→ Work item
Below are some records; return all of them exactly as they are.

————

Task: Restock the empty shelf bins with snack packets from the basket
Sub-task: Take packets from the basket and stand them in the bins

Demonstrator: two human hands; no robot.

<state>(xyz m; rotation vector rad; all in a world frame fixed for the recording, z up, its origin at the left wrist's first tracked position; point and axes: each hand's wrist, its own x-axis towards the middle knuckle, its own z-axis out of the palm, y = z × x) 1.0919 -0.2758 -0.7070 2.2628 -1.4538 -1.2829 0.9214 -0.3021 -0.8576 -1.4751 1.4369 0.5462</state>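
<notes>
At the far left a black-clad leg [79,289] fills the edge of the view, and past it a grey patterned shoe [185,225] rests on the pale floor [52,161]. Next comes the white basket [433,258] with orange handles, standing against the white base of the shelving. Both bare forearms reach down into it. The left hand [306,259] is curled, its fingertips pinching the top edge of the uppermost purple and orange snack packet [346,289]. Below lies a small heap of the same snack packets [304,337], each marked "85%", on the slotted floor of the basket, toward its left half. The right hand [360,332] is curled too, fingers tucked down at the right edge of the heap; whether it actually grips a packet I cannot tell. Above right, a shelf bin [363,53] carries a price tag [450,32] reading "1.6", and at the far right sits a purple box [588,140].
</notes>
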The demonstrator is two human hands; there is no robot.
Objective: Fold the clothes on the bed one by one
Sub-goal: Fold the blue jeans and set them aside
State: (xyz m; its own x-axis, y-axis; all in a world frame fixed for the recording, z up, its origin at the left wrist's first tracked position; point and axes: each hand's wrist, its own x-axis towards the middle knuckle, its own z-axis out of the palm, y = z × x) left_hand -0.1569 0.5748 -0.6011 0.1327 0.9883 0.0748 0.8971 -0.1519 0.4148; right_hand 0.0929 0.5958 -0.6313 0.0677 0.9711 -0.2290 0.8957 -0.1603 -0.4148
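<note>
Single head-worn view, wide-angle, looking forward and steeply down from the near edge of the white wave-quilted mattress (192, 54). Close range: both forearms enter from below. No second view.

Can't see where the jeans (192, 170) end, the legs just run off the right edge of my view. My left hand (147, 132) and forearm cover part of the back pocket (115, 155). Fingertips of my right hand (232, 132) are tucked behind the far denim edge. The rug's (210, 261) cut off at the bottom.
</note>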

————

→ Solved problem
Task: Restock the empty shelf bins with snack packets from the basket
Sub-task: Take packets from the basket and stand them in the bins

Demonstrator: two human hands; no robot.

<state>(xyz m; rotation vector rad; all in a world frame fixed for the recording, z up, its origin at the left wrist's first tracked position; point and axes: each hand's wrist, its own x-axis towards the middle knuckle, its own z-axis out of the palm, y = z × x) 1.0919 -0.2758 -0.7070 2.2628 -1.4538 -1.2829 0.9214 -0.3021 -0.8576 -1.4751 1.4369 0.5462</state>
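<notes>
At the far left a black-clad leg [79,289] fills the edge of the view, and past it a grey patterned shoe [185,225] rests on the pale floor [52,161]. Next comes the white basket [433,258] with orange handles, standing against the white base of the shelving. Both bare forearms reach down into it. The left hand [306,259] is curled, its fingertips pinching the top edge of the uppermost purple and orange snack packet [346,289]. Below lies a small heap of the same snack packets [304,337], each marked "85%", on the slotted floor of the basket, toward its left half. The right hand [360,332] is curled too, fingers tucked down at the right edge of the heap; whether it actually grips a packet I cannot tell. Above right, a shelf bin [363,53] carries a price tag [450,32] reading "1.6", and at the far right sits a purple box [588,140].
</notes>
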The demonstrator is two human hands; there is no robot.
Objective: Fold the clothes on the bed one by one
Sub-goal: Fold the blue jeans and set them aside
State: (xyz m; its own x-axis, y-axis; all in a world frame fixed for the recording, z up, its origin at the left wrist's first tracked position; point and axes: each hand's wrist, its own x-axis towards the middle knuckle, its own z-axis out of the palm, y = z × x) left_hand -0.1569 0.5748 -0.6011 0.1327 0.9883 0.0748 0.8971 -0.1519 0.4148; right_hand 0.0929 0.5958 -0.6313 0.0677 0.9711 -0.2290 0.8957 -0.1603 -0.4148
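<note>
Single head-worn view, wide-angle, looking forward and steeply down from the near edge of the white wave-quilted mattress (192, 54). Close range: both forearms enter from below. No second view.

Can't see where the jeans (192, 170) end, the legs just run off the right edge of my view. My left hand (147, 132) and forearm cover part of the back pocket (115, 155). Fingertips of my right hand (232, 132) are tucked behind the far denim edge. The rug's (210, 261) cut off at the bottom.
</note>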

No more output is given for this exercise.